Posted by barbaracat on March 21, 2005, at 18:40:37

In reply to Re: Dysphoric Mania, posted by MoparFan91 on February 22, 2005, at 21:05:21

Interesting thread - I've always wondered how others experience this strange condition. My mixed states are similar to yours. Very nightmarish, anguished sorrow. I refer to them as Edgar Allen Poe lost in a graveyard on bad acid. Been having them for the last 30 years, used to be one every few years or so which, for no other term, always called my 'black depressions' to distinguish them from the milder 'sludgey depressions'. I only knew that these other kinds were quite different from anything I'd read or hear about and no one seemed to know what I was talking about. Not depressed but not your classic constant schizoprehnic either.

As I got older and neared menopause they picked up in intensity and frequency and for about a year I was in a continuous mixed/panic state that landed me in the hospital. No one connected bipolar at this time and I was taking high doses of Zoloft. Hah! If I only knew what I know today!

Mixed states are always agitated, wailing, ultra sensitive affairs. Dank, lonely, haunted. Existential angst at the control of an insane god. So alone in it because I'm afraid I'll infect others with my morbidity. I worry constantly that my loved ones will die, have OCD like ruminations about coming home and seeing my cats lying smashed in the road, my husband getting into a fatal car wreck on his way to the local supermarket. Visions of loss, the pain and anxiety of immanent loss. Unfortunately these things come true sometimes. My mother was killed by a car while out walking while I was in the midst of one of these things.

I hear lobsters screaming in the supermarkets, road kill can undo me, I'm devastated by world news, ecological distasters, scenes of clear cuts near my house. Everything painful is amplified and sometimes I can't stop crying, in stores, on the streets. It's like all my soothing filters have vanished and there's no one, no one who can understand or help me. Even meds abandon me. Benzos become like speed. Handfulls of Ambien do nothing for my insomnia. The ONLY things that help somewhat are alcohol (which I've learned the hard way does NOT help) and opiods. Taking a hydrocodone will bring me down as long as it lasts and then it's back to the same.

My journal at this time is my only friend and my therapist. My writings during these raving times are some of my best but I don't remember writing those things.

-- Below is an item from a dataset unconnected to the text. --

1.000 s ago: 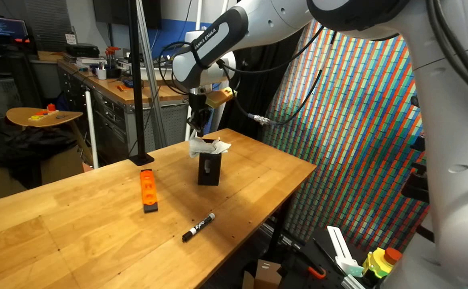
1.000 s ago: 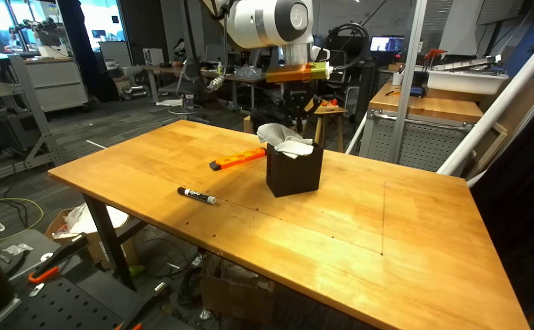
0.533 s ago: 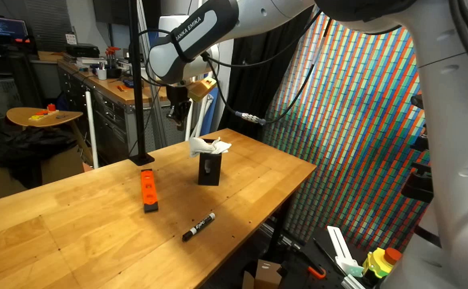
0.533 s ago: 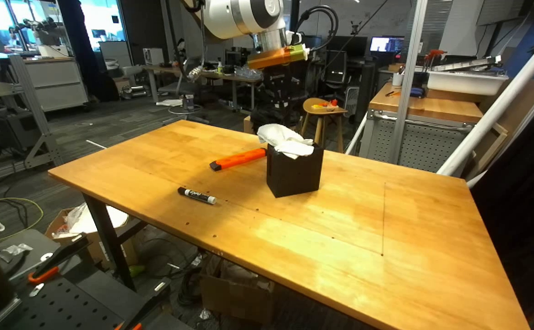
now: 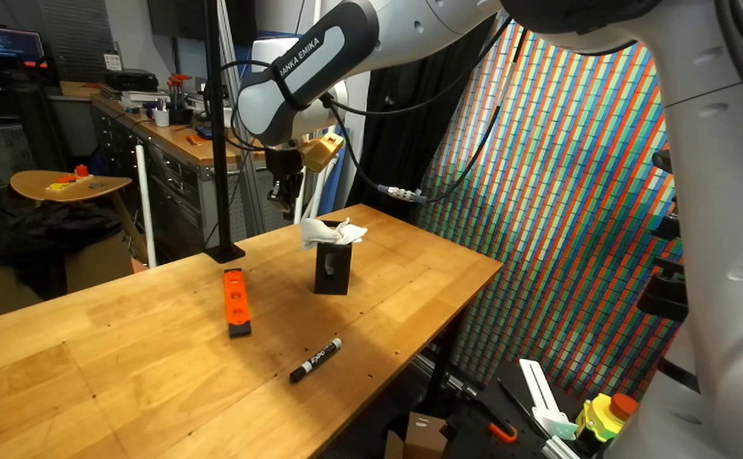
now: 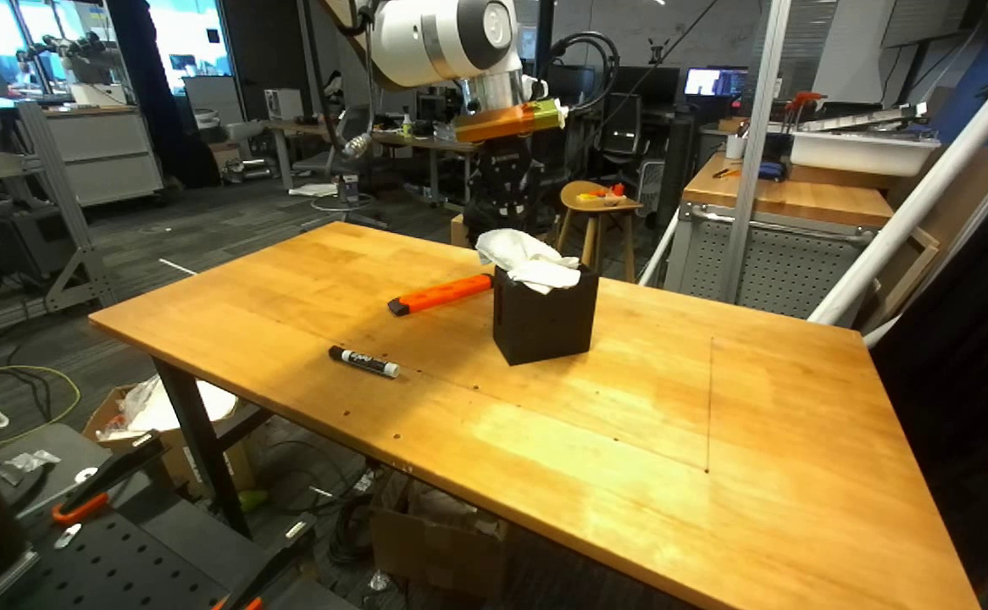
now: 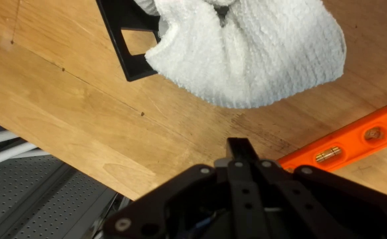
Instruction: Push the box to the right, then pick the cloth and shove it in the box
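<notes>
White cloth [image 6: 530, 258] sits bunched in the mouth of a black box [image 6: 545, 326] on a wooden surface [image 6: 545, 449], edges spilling over its rim; the claw [image 7: 238, 146], tips together, hangs nearby, apart from both.

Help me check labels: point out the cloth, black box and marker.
Cloth [image 7: 253, 59], in the wrist view: ribbed surface.
Black box [image 6: 550, 327], in an exterior view: side wall.
Marker [image 5: 318, 359], in an exterior view: barrel.

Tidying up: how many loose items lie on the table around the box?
2: in an exterior view, the orange level lies left of the box, the marker in front of it.
</notes>
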Action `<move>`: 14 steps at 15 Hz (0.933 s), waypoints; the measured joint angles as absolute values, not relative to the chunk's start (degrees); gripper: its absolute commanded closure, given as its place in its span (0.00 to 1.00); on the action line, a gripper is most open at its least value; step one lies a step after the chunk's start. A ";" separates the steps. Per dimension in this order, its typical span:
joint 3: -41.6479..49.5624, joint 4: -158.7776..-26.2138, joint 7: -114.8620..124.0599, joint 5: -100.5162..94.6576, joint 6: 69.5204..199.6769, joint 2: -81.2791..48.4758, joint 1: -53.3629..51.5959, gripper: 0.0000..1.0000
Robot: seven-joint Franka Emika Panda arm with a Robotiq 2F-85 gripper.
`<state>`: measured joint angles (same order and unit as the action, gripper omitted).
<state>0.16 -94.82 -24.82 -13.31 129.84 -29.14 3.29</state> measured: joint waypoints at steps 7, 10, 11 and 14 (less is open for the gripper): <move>-0.39 -98.25 -25.66 -13.30 129.84 -28.95 3.48 1.00; -0.66 -99.58 -26.00 -13.30 129.86 -28.37 3.48 1.00; -0.68 -99.79 -26.13 -13.30 129.88 -28.14 3.48 1.00; -0.69 -100.00 -26.67 -13.30 130.19 -27.39 3.48 1.00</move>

I feel and look weird and wired. I think people sense that I'm 'different' and keep their distance - which I feel acutely as rejection. At times I tune into an extremely psychic wavelength, and very accurately so, but have made the mistake of telling others unsolicited psychic advice who then permanently place me in the 'wacko' or even 'demonic' category. Well, it does feel demonic. There's an evil aura about it. The worst part is that I cannot feel any connection to the Light or to Spirit. It is ultimate aloneness.

Something electrical sensitivey occurs at this time, I can't explain it any other way. I feel currents of electricity, feel as though my sensors/antennas pick up fields of information that is extremely disturbing, but real, by God. Stuck on 'Fear Factor'. The difficulty is that these awful things ARE happening in the world so it's not hallucinations or paranoia. It's just that the normal buffering layer isn't there and I'm left a raw quivering nerve who doesn't sleep, paces, wails, is irritable and says anything and everything that my urgency senses is important. I've lost quite a few friends during these times.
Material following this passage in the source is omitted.